ВОССОЕДИНЕНИЕ ПОТОКА
Итак - следующее повествование, в котором одновременно с пересказом
истории о "переходе сомнения в существование" и "торжестве обретения
добродетели" рассказывается о снеге, мокнущем на подоконнике, о
неизвестных серых птицах с хохолками, поедающих рябину; более того, о
человеке, вообразившем себя на короткое время прoтaгoнистом самого
повествования. Приостановясь на улице, он спрашивает: "Почему на твоих
глазах слезы, девочка?". Он также спрашивает, ощущая слабую боль в
спине под левой лопаткой: "Кто обидел тебя?" Возможно, вопросов,
которые он хотел бы задать, существует гораздо больше, чем ему
отведено времени, однако его уже настойчиво отвлекает другое. Приходит
ветер. Высокие осокори беззвучно клонят долу черные кроны. Я не знал,
куда поворачивать. Здесь, в этом месте, где кончались границы усадьбы
Вишнeвецких, белел в сумерках мертвый мраморный указатель: ангел,
ожесточенный резцом и грязью. Пыль стояла, как весть, прочесть которую
знание отказывалось. По мере того, как темнело, луна все откровенней
лгала воде, проводя по ней тонкие, лишь слуху доступные линии. Линии
свивались в бездонную точку, в фокусе которой мелькали завихрения
тонкого песка, серебряные мальки и монеты с отчетливо выбитыми
очертаниями профилей: со временем утопленники превращались в деньги,
за которые в августе каждого года на несколько часов вода выкупала у
луны дар быть невидимой. Но на самом деле она оставалась такой как
была, только уходила на время из памяти. Мы утрачивали воду, и огонь
повелевал воздухом и растениями, скрупулезно занося запись за записью
в тайные их клетки. Вырисовывались глинобитные крепости, рдея по углам
вихрей, неустанно перемещавших центр тяжести.
Власть, которой он, оказывается, вожделеет, погружаясь в собственное
повествование о себе и тающем снеге, о кричащих серых птицах на фоне
стены соседского дома, становится неким эквивалентом справедливости.

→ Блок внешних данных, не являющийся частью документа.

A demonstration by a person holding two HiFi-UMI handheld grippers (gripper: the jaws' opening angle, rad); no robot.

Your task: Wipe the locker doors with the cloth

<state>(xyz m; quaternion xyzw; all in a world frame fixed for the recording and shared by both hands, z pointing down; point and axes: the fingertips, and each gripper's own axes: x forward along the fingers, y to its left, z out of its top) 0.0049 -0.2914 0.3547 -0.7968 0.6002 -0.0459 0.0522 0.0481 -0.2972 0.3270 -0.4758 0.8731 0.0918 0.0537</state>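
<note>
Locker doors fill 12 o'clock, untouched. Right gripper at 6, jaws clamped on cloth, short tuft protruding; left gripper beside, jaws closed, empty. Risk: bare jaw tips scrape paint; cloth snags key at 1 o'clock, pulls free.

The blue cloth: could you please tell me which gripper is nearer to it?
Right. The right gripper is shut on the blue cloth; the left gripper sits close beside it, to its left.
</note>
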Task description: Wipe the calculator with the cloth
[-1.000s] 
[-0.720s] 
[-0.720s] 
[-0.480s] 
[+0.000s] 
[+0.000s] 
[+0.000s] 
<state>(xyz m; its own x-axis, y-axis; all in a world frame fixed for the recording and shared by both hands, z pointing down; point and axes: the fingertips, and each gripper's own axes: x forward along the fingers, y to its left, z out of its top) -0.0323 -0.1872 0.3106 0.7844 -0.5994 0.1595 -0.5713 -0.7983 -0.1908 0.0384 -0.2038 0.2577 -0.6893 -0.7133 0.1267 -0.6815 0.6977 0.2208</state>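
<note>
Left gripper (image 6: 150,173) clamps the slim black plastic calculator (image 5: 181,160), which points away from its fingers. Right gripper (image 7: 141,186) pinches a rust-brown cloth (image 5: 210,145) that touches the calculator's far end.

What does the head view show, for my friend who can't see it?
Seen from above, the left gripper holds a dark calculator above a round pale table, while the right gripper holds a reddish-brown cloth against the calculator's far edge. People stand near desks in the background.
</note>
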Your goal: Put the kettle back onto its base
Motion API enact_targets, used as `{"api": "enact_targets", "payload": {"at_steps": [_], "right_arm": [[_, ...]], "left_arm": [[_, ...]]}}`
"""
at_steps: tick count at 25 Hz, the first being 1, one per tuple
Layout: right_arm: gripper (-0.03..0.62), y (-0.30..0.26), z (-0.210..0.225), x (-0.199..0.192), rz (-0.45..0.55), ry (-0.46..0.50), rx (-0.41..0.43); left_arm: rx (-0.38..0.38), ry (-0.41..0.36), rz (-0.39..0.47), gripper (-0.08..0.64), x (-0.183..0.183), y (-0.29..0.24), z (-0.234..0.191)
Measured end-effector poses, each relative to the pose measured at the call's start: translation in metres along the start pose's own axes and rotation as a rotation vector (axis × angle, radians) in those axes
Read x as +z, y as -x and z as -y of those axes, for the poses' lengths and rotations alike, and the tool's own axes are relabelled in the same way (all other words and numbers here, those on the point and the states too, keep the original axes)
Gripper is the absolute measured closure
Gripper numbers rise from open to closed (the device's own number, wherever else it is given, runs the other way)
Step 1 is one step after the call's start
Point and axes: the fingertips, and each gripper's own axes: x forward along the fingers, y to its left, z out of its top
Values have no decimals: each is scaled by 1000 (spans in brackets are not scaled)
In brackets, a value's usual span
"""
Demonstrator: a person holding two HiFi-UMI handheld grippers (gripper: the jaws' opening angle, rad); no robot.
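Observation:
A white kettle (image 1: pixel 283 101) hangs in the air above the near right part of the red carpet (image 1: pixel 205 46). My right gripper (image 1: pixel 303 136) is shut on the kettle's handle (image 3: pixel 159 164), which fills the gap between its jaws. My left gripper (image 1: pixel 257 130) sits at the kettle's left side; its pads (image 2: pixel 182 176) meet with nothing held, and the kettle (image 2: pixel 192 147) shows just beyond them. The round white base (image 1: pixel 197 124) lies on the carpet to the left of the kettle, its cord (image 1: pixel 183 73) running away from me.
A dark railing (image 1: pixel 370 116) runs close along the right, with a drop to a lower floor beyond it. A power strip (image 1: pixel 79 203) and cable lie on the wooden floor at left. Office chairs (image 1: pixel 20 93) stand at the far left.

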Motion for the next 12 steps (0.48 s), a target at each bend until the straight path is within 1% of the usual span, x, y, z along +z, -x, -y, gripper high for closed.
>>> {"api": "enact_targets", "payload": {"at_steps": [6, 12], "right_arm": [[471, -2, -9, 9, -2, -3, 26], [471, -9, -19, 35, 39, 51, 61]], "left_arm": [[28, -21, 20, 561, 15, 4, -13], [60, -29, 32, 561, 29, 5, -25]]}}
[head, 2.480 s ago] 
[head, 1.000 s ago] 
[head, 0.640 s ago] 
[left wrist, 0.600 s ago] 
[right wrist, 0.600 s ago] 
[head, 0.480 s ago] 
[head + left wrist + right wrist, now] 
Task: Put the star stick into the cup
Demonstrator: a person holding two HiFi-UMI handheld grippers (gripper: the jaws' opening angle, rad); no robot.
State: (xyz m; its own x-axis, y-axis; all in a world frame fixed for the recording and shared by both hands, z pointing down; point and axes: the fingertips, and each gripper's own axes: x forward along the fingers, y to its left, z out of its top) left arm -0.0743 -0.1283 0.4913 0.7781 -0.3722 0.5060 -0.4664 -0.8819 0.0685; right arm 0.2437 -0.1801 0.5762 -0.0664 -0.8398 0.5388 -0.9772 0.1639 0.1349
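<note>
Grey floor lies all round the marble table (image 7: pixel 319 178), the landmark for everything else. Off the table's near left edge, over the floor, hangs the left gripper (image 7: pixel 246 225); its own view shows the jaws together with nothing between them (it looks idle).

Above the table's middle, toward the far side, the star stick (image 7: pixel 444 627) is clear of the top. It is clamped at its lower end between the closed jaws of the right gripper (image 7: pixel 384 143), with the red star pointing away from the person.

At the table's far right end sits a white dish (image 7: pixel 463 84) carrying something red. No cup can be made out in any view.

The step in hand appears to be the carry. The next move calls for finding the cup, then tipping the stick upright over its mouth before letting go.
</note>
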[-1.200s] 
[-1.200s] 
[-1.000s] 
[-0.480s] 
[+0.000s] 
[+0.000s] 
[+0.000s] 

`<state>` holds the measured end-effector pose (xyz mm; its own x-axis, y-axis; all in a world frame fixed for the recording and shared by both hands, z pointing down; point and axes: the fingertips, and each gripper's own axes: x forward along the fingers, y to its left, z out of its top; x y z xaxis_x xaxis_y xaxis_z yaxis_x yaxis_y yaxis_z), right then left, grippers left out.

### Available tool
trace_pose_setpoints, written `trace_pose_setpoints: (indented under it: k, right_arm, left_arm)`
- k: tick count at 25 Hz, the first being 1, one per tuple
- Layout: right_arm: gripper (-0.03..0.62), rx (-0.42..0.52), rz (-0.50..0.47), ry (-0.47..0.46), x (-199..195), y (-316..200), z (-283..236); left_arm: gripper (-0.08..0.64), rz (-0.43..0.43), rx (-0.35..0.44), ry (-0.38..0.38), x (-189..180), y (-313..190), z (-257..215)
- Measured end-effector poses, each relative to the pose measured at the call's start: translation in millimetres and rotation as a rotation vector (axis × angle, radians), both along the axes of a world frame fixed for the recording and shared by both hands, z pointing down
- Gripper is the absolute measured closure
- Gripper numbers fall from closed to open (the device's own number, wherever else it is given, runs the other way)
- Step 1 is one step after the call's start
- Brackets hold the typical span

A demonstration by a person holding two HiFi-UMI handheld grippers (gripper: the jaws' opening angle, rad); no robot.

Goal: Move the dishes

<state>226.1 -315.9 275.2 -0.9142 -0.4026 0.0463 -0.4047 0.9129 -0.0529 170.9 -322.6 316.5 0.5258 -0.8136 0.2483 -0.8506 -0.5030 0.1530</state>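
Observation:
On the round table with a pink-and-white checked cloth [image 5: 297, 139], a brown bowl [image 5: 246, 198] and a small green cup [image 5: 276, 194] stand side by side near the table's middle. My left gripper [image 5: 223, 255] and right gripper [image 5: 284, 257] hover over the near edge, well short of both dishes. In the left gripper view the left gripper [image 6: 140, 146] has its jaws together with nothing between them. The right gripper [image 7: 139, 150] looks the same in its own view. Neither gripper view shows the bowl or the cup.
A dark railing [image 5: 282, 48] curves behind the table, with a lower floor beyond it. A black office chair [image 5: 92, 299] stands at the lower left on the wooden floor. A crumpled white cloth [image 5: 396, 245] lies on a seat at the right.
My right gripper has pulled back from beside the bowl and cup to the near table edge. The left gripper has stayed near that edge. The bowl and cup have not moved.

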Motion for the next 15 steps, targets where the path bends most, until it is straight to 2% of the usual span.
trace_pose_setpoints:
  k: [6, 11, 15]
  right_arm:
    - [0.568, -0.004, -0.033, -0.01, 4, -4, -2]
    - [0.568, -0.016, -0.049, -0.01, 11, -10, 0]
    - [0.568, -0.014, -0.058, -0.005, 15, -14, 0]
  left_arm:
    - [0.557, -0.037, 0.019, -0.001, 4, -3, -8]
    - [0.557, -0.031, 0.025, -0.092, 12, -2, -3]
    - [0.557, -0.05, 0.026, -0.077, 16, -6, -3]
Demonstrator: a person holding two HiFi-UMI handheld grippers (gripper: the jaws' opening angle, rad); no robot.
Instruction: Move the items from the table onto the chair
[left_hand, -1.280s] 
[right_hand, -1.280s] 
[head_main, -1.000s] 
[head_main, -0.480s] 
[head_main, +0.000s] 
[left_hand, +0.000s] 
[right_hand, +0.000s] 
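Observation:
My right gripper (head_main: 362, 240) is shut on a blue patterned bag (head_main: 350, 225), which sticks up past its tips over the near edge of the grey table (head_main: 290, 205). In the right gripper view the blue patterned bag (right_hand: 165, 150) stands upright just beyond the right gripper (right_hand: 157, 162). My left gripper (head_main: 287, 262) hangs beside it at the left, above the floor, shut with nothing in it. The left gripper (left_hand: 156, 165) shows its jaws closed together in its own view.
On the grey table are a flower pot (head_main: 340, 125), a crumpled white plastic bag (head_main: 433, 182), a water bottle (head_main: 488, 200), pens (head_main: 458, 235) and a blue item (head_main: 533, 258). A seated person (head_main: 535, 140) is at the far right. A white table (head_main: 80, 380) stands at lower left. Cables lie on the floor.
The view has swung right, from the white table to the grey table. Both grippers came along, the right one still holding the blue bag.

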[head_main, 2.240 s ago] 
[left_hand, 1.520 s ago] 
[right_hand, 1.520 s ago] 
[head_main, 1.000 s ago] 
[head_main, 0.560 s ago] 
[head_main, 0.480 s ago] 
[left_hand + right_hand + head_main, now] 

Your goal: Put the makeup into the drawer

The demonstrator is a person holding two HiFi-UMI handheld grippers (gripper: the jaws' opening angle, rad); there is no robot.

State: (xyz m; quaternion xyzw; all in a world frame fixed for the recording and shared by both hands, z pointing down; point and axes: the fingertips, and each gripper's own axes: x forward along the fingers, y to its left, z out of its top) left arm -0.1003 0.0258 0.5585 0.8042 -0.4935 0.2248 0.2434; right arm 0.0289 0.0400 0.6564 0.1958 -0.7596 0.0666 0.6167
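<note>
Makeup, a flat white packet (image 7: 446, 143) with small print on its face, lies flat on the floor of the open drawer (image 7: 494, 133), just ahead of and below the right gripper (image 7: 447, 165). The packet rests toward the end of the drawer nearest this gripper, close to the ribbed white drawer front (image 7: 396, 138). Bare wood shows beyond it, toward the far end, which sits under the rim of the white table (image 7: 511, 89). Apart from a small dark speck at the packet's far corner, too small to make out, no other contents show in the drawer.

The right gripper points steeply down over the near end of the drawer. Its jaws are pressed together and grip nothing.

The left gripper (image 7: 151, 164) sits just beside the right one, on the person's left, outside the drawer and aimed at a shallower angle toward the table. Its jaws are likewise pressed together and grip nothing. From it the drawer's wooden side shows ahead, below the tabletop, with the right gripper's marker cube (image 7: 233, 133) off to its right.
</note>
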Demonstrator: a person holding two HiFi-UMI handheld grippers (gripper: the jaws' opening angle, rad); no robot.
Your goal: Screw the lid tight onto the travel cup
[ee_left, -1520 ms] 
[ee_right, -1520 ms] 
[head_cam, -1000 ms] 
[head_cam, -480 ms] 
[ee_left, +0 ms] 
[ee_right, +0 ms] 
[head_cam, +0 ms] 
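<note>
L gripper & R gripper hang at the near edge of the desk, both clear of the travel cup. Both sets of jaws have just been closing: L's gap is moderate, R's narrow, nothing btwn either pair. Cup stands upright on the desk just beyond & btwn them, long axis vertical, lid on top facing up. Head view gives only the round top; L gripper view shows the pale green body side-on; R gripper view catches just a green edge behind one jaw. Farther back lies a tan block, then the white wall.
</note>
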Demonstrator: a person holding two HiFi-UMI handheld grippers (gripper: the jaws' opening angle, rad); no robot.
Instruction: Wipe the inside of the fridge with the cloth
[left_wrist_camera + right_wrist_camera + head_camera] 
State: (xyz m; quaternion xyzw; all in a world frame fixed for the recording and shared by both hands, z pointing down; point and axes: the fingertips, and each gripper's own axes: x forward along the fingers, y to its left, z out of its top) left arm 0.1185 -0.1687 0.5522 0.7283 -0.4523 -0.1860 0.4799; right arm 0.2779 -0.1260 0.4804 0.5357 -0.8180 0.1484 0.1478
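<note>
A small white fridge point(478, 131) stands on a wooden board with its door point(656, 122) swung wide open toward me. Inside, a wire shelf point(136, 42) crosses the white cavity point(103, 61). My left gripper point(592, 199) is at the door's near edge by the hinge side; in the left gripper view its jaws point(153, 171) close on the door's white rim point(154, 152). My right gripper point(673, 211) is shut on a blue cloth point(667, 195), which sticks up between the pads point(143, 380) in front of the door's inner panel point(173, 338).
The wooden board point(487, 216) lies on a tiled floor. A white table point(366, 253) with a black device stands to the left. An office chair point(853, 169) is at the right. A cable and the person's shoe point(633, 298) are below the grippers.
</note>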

Но что такое справедливость? Справедливо ли безоговорочное принятие
утверждения о неизбежности страдания. Или же - следует другая версия
вопроса: возможно ли страдание от того, что по ряду причин ему/ей
довелось избежать его? Последняя версия очевидно негодна, представляя
не что иное, как уловку по введению фигуры бесконечности в процесс
порождения (отражения) следующего вопроса о наслаждении. Из этого
ничего не следует. Это тупик. Стоит сухой горячий день. Ящерица
древней ртутной литерой дрожит на камне. Не стоит выказывать намерение
ее поймать. Она неуловима. Ручей в меру прозрачен и быстр. Кипарисы
источают сладостную истому. Смена масштабов и объемов простирающейся
горной цепи создают то, чему сознание откликается словом
"пространство". Надо всем или за всем - синева неба. Медлительные.
Уменьшение. Муравьи. Терпнущая в оторопи тропа под стопами. Длительное
уменьшение травы. Сознание как бы покидает тело, проходя через врата
сна в Бытие, чтобы стать "невидимым", ибо, говорил Горгий: "Быть есть
невидимое, если оно не достигает того, чтобы казаться, казаться есть
же нечто бессильное, если оно не достигает того, чтобы быть". Но на
самом деле оно остается таким, каким было, уходя на время из памяти,
из чего вытекает: поиски и обретение иного вместо искомого. Мы
утрачивали представление о собственном подобии в своем облике, и блики
управляли явлением и исчезновением растений, воздуха, чисел,
исписанных сквозным огнем. И так далее. Все, что не разбито, сожжено
или утоплено. Не оказывается ли письмо перечнем, перечислением - и
только! - неких раздражителей, вызывающих закрепленные в коллективном
опыте ответы? Справедлив ли такой вопрос? Если да, то чтение есть
переживание этих, сохраняемых памятью, реакций, - играть на таком
"инструменте", оказывается, не столь трудно, как казалось иным
персонажам. Даже фиктивное или же намеренно избранное безумие не...
Так: даже предполагаемые кем-либо сплетения реакций-ответов не... Так.
Но как? Бесспорно, дело в количестве такого рода "закреплений". У
одного словосочетание "томас манн" вызывает благостную реакцию
успокоения, связанную очевидно с "первыми встречами" с многотомным
собранием сочинений писателя в нежном возрасте, когда на улицах не
убивали просто так, и "волшебная гора" обещала смутные, но
гарантированные привилегии.
Каждый выращивает свою пустыню, как Императоры кристаллы одиночества.